Sherlock stares at him blankly, waiting for him to finish.

"Yours?" John concludes weakly, the idea of it practically too absurd for breath and yet, at this point in their relationship, nothing Sherlock says or does ever really surprises him. So it's possible.

Or not, given the withering look Sherlock is now shooting in his direction.

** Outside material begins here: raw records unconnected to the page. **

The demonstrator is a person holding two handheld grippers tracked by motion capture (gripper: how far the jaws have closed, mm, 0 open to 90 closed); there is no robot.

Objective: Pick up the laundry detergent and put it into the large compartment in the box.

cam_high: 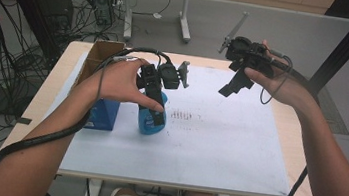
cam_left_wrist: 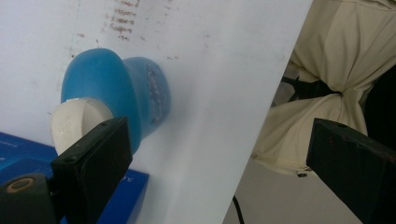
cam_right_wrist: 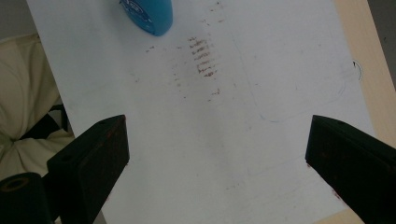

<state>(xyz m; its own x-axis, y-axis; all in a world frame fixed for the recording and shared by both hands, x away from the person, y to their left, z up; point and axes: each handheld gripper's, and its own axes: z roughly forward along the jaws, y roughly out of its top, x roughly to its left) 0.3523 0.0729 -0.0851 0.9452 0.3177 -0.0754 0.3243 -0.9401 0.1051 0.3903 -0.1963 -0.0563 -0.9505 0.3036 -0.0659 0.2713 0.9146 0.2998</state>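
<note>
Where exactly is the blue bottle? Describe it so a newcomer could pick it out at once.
Start at the white sheet covering the wooden table. On its left side, next to a dark blue box and below the left hand-held gripper, whose jaws stand wide open, stands the blue bottle. It is the rounded, lighter blue thing with a white cap, unlike the flat-sided box.
</note>
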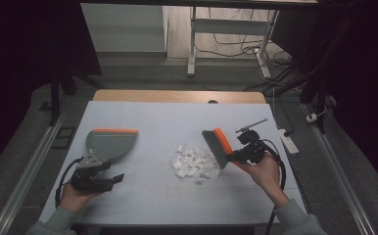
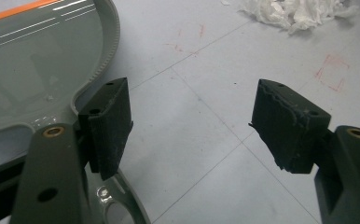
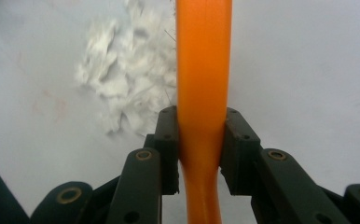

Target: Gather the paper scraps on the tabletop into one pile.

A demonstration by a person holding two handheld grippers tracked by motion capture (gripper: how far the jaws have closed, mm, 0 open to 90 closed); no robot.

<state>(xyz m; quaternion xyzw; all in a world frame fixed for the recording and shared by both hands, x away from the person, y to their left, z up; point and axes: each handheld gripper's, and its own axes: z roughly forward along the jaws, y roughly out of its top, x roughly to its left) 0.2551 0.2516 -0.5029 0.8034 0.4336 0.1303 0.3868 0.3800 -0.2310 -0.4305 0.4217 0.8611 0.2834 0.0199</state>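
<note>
Roughly at the middle of the table (image 1: 153,117) lies a pile of white paper scraps (image 1: 195,162). A dustpan (image 1: 109,143), grey with an orange front edge, sits to the left of it, well apart from the pile. A brush (image 1: 218,147) with an orange back and grey bristles stands at the pile's right edge, bristles down and touching the scraps.

The left gripper (image 1: 112,178) rests low on the table just on the near side of the dustpan, held in the left hand (image 1: 74,195). Its jaws are spread wide with bare table between them. In the left gripper view the dustpan's rear rim and handle run just beside and under one jaw; whether that jaw touches it I cannot tell. The scraps show far off at the top of that view.

The right gripper (image 1: 243,152), held by the right hand (image 1: 264,171), is clamped on the brush's orange handle. In the right gripper view both pads press against the handle's sides at a narrow waist, and the handle runs straight up out of the picture with the scraps beside it.

That view cuts off the brush head, and the scraps there are blurred. From above, the bristle tips are partly lost among the scraps.
</note>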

"Sorry, but if we're using films as the basis for reality now, I have the right to assume that the film version of you has fathered dozens of illegitimate children the world over."

Sherlock smirks briefly, but then the baby starts to fuss. John watches as Sherlock shushes at him, shifting him to his shoulder, and slowly pacing the room. It isn't long before the baby settles, eyes drifting shut, tiny hands curling and relaxing against Sherlock's arm.

"Why are you so good at this?" John asks.

"I have several small cousins. I looked after them a lot when I was younger."

"You?"

"I liked them because they were too young to be idiots. They liked me because I could figure out what they wanted."

"You can't solve a baby, Sherlock."

Sherlock glances down at the baby now asleep contentedly on his shoulder, then back up at John. "Can't you?"

John considers arguing for a moment, but Sherlock's looking entirely too pleased with himself, and besides, the baby's just fallen asleep.

"You've gone all broody," John says with a grin. "I was only gone an hour, and now look at you."

"No, I haven't!" Sherlock makes a good show of looking scandalized by the very idea of it, but John just grins wider, chuckling quietly.

"Have you phoned the police yet?" John knows he hasn't, knows he hasn't put that baby down since he first picked it up. "Because you can't just keep a baby that shows up on your doorstep."

Sherlock walks the length of the room a couple more times, rubbing the baby's back, before he finally sighs. "All right, fine."

"You sure?" John asks, still laughing, as he gets to his feet and pulls out his phone.

"Oh, shut up," Sherlock says, but it's lacking its usual venom.

John gives Sherlock's shoulder a squeeze and dials Lestrade.